“You Don't Know What You've Got Until They Get in There”: Older Residents' Perspectives of Budget Hotels As Micro-Communities of Affiliation
Methods: In this qualitative study, a purposive sample of 15 low-income older adults aged 49-64, were recruited to participate in this study to understand the residential context of budget hotels and health. Participants earned less than $33,000 annually, and lived exclusively in a budget hotel an average of 59 weeks as a result of housing displacement. Data were gathered using photo-elicitation techniques, which are effective in allowing participants to visually describe their physical and social worlds using photographic images during in-depth, semi-structured interviews. Interviews, lasting between 60-90 minutes, were tape-recorded and transcribed verbatim. AtlasTi 5.5 qualitative data analysis software was used to code and analyze transcripts, photographs, and analytic memos.

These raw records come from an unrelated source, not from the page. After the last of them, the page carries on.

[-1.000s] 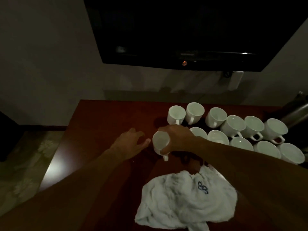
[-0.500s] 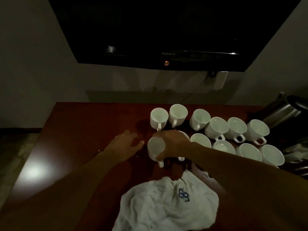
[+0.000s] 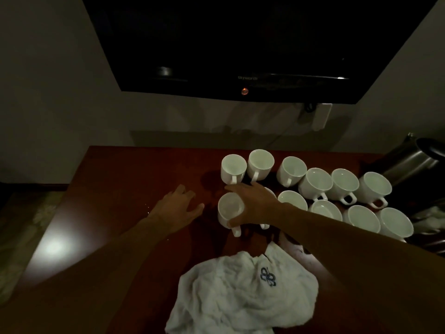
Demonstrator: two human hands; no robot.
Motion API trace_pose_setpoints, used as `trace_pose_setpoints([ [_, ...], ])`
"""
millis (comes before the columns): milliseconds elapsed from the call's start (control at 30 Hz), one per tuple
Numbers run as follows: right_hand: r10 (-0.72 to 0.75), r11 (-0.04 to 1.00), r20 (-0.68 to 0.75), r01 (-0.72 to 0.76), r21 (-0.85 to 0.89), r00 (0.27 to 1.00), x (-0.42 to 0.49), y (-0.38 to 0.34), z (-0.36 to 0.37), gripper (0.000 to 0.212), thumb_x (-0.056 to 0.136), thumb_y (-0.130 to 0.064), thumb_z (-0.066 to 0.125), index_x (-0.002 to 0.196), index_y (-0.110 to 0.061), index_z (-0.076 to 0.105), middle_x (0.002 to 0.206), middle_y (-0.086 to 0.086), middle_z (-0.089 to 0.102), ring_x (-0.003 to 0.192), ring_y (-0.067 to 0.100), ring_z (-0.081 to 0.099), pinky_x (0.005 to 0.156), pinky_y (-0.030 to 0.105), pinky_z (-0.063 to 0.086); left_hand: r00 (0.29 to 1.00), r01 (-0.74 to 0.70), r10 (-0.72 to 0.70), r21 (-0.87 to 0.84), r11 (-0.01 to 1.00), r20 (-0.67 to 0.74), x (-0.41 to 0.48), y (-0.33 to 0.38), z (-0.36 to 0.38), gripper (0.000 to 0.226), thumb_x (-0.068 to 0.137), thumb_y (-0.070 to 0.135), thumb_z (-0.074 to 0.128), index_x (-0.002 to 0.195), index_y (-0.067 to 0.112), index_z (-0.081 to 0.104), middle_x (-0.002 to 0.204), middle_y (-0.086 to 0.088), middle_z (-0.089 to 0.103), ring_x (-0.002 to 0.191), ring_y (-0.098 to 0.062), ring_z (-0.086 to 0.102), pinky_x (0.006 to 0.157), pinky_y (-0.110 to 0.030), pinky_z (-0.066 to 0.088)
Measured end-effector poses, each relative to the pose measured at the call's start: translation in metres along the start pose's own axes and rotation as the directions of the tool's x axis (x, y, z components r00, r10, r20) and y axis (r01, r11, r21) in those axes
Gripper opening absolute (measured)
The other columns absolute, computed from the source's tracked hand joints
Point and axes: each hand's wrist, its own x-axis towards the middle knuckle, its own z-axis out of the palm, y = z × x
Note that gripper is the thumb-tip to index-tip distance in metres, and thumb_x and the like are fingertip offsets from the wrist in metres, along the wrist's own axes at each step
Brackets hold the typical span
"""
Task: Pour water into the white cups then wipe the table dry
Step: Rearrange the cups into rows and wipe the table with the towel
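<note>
right hand (image 3: 254, 206): centre of frame, fingers and thumb curled round the rim and side of a white cup, gripping it from the right
held cup (image 3: 228, 209): left end of the nearer cup row, mouth up toward the camera, handle pointing to the frame bottom; can't tell if it's lifted or resting on the table
left hand (image 3: 178, 208): just left of the held cup, not touching it, fingers spread and relaxed, holding nothing, low over the table
other cups (image 3: 315, 182): two rows running from centre to right of frame, upright and packed close; one partly hidden behind the right hand; too dark to tell the fill
cloth (image 3: 240, 300): white, crumpled, blue emblem, lower centre, below the held cup
table (image 3: 120, 177): dark red-brown wood, light glare at lower left
kettle (image 3: 407, 162): metal, right edge, beside the far cup row
TV (image 3: 240, 44): black, on the wall, top of frame
</note>
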Motion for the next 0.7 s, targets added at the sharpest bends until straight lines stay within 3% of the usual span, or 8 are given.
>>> trace_pose_setpoints([
  [133, 0.027, 0.999, -0.075, -0.025, 0.021, 0.997, -0.013, -0.012, -0.002, 0.1, 0.067, -0.068, 0.077, 0.15, -0.032, 0.033, 0.153, -0.007, 0.043, 0.142, 0.017, 0.037, 0.121, 0.048, 0.02, 0.999, -0.044, 0.044, 0.001, 0.999, -0.026, -0.013, -0.002, 0.003, 0.056, 0.098, 0.056, 0.046, 0.142, 0.021, 0.047, 0.145, -0.005, 0.035, 0.122, -0.024, 0.049, 0.099, -0.044, 0.05],
  [233, 0.071, 0.993, -0.166, -0.054, 0.102, 0.984, -0.031, -0.022, 0.007, 0.095, 0.065, -0.072, 0.075, 0.145, -0.034, 0.04, 0.148, -0.009, 0.049, 0.137, 0.015, 0.042, 0.119, 0.049, 0.023, 0.995, -0.082, 0.083, 0.022, 0.996, -0.05, -0.027, -0.001, 0.009, 0.054, 0.099, 0.054, 0.047, 0.141, 0.022, 0.047, 0.152, -0.006, 0.023, 0.126, -0.026, 0.046, 0.102, -0.043, 0.049],
  [333, 0.135, 0.977, -0.246, -0.088, 0.195, 0.96, -0.055, -0.034, 0.017, 0.089, 0.064, -0.07, 0.078, 0.14, -0.038, 0.044, 0.142, -0.012, 0.053, 0.132, 0.013, 0.045, 0.112, 0.037, 0.028, 0.983, -0.15, 0.152, 0.024, 0.988, -0.102, -0.048, 0.001, 0.019, 0.05, 0.099, 0.053, 0.047, 0.139, 0.024, 0.047, 0.157, -0.005, 0.015, 0.133, -0.031, 0.04, 0.104, -0.045, 0.045],
  [433, 0.179, 0.977, -0.344, -0.127, 0.169, 0.922, -0.084, -0.043, 0.032, 0.089, 0.067, -0.068, 0.076, 0.144, -0.037, 0.042, 0.144, -0.01, 0.052, 0.134, 0.015, 0.043, 0.115, 0.041, 0.025, 0.978, -0.177, 0.182, 0.053, 0.983, -0.102, -0.068, 0.007, 0.036, 0.056, 0.099, 0.054, 0.045, 0.147, 0.026, 0.038, 0.162, -0.005, 0.005, 0.143, -0.034, 0.028, 0.113, -0.049, 0.036],
  [500, 0.187, 0.977, -0.388, -0.129, 0.17, 0.903, -0.103, -0.044, 0.042, 0.085, 0.069, -0.068, 0.075, 0.142, -0.033, 0.046, 0.14, -0.007, 0.056, 0.13, 0.017, 0.047, 0.114, 0.043, 0.031, 0.976, -0.196, 0.202, 0.069, 0.978, -0.084, -0.08, 0.015, 0.05, 0.059, 0.099, 0.055, 0.044, 0.151, 0.028, 0.032, 0.163, -0.005, 0.002, 0.145, -0.035, 0.023, 0.117, -0.053, 0.027],
  [600, 0.175, 0.981, -0.412, -0.12, 0.155, 0.894, -0.129, -0.037, 0.057, 0.078, 0.07, -0.068, 0.073, 0.136, -0.031, 0.051, 0.131, -0.009, 0.06, 0.122, 0.017, 0.052, 0.102, 0.036, 0.041, 0.97, -0.232, 0.237, 0.093, 0.968, -0.05, -0.094, 0.027, 0.076, 0.063, 0.099, 0.057, 0.041, 0.153, 0.032, 0.024, 0.165, -0.005, 0.001, 0.149, -0.034, 0.015, 0.119, -0.059, 0.015],
  [700, 0.212, 0.974, -0.409, -0.157, 0.164, 0.888, -0.15, -0.024, 0.077, 0.075, 0.076, -0.068, 0.069, 0.139, -0.03, 0.051, 0.134, -0.01, 0.059, 0.126, 0.012, 0.051, 0.108, 0.037, 0.037, 0.959, -0.269, 0.277, 0.107, 0.957, -0.059, -0.103, 0.04, 0.104, 0.067, 0.097, 0.06, 0.04, 0.156, 0.036, 0.016, 0.165, -0.004, 0.002, 0.151, -0.028, 0.006, 0.118, -0.061, 0.01],
])
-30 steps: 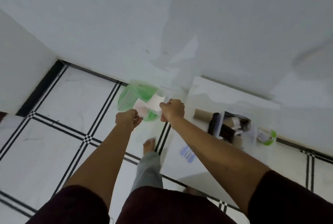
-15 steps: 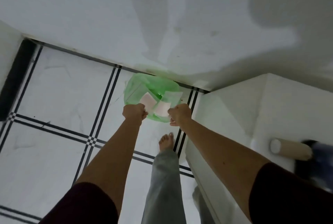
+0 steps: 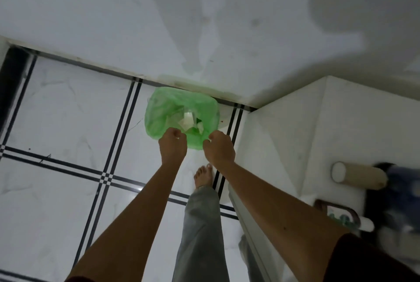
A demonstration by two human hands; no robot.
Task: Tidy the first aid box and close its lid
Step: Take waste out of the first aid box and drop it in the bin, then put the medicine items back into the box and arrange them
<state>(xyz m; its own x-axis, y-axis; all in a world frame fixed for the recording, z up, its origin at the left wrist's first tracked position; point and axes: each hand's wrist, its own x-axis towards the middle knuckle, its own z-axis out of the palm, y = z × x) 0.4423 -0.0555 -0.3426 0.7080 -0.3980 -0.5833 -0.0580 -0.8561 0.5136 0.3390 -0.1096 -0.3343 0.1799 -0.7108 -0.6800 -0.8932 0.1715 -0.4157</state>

Findings: Two themes of affiliation within the budget hotel micro-community emerged from the data: socio-spatial and temporal. The socio-spatial micro-community affiliation consisted of people who were insiders at the hotel (rulers, heroes, undesirables) and people who were outsiders in the hotel neighborhood (scammers, harassers, healers). The temporal micro-community affiliation referred to tenured resident identities (long-termers, weekenders, and night crawlers). Occasioned interactions between people within these two domains of micro-community affiliation created dynamic, and often disturbing, contexts that influenced older adult health and wellbeing.
Conclusions and Implications: Findings of this study highlight subgroup affiliations among residents at budget hotels and micro-community interactions that influence health and well-being for older adults. From this research, practitioners can learn about socio-spatial and temporal affiliations that hinder a sense of community and contribute to poorer resident health management and health outcomes. Additionally, positive affiliations that exist within these micro-communities are identified as resources for community building and resource development for older residents. This research also expands the literature on communities that house an understudied population of low-income older adults.